Copy nothing but the lines below running from the line containing "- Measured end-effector" through the line containing "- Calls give", both end lines included.

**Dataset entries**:
__________________________________________________
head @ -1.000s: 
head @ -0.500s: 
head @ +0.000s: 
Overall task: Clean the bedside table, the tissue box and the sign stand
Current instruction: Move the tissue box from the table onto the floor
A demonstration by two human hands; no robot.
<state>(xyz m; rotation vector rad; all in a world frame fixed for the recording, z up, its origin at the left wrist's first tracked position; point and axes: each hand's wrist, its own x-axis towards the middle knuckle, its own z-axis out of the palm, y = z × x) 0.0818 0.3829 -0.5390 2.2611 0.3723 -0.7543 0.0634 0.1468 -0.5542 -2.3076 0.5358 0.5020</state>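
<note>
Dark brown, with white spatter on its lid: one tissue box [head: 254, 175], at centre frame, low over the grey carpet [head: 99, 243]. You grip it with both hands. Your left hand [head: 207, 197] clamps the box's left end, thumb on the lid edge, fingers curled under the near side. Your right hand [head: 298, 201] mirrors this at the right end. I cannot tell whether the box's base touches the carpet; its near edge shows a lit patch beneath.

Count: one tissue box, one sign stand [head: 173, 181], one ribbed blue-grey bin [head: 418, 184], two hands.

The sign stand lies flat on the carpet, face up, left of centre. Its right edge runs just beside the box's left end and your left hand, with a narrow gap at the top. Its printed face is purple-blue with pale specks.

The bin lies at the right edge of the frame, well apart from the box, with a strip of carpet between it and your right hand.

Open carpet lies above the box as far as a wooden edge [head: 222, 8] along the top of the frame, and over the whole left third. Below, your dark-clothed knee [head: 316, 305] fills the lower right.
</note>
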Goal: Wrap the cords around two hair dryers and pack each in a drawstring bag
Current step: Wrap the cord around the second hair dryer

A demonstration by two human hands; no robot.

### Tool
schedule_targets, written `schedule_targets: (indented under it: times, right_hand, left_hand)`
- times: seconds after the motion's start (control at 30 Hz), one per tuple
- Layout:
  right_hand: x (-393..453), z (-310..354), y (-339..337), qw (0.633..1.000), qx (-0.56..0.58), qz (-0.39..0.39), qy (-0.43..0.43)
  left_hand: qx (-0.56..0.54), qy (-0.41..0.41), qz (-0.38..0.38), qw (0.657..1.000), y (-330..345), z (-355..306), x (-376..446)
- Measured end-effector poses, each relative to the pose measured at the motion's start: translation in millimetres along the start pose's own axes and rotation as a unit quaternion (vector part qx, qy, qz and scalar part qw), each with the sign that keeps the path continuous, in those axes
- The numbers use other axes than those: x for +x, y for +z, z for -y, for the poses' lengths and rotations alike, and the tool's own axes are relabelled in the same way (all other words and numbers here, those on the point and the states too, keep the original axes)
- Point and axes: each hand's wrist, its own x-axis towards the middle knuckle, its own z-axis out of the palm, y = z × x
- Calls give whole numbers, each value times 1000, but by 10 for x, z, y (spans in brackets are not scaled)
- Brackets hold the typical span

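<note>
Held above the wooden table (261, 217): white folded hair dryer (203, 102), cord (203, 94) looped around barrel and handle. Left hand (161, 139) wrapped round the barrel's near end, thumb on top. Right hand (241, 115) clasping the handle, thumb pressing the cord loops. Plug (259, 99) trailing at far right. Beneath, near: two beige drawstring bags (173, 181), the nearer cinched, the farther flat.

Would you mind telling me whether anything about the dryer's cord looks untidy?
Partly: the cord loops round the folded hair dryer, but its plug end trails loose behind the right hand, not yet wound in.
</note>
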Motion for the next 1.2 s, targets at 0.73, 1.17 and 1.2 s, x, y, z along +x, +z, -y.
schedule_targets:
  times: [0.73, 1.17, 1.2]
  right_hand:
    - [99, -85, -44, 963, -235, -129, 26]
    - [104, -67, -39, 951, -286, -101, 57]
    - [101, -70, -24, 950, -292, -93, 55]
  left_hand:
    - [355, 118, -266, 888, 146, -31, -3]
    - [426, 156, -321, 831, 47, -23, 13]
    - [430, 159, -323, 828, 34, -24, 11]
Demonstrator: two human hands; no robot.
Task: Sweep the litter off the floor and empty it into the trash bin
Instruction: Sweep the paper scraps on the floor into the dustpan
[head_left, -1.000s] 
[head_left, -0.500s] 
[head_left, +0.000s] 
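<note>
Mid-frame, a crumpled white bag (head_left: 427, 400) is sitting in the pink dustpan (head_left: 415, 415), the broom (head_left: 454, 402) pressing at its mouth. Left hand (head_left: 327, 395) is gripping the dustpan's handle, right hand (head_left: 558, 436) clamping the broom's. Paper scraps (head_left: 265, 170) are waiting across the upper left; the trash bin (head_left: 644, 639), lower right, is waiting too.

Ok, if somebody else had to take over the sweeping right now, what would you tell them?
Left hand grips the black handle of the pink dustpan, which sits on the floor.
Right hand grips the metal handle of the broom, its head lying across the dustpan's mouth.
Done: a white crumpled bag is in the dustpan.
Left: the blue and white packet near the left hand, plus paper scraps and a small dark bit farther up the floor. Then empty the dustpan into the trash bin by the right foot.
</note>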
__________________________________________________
**RESULT OF THE TASK**:
- Measured end-effector poses, each relative to the pose measured at the motion's start: translation in millimetres along the start pose's own axes and rotation as a unit quaternion (vector part qx, qy, qz and scalar part qw), each with the sign that keeps the path continuous, in those axes
- The numbers use other axes than those: x for +x, y for +z, z for -y, for the poses' lengths and rotations alike, and the tool's own axes are relabelled in the same way (all other words and numbers here, those on the point and the states too, keep the original axes)
- Point and axes: each hand's wrist, its own x-axis towards the middle knuckle, its own z-axis out of the palm, y = z × x
- Calls give whole numbers, each value times 1000, but by 10 for x, z, y (spans in brackets are not scaled)

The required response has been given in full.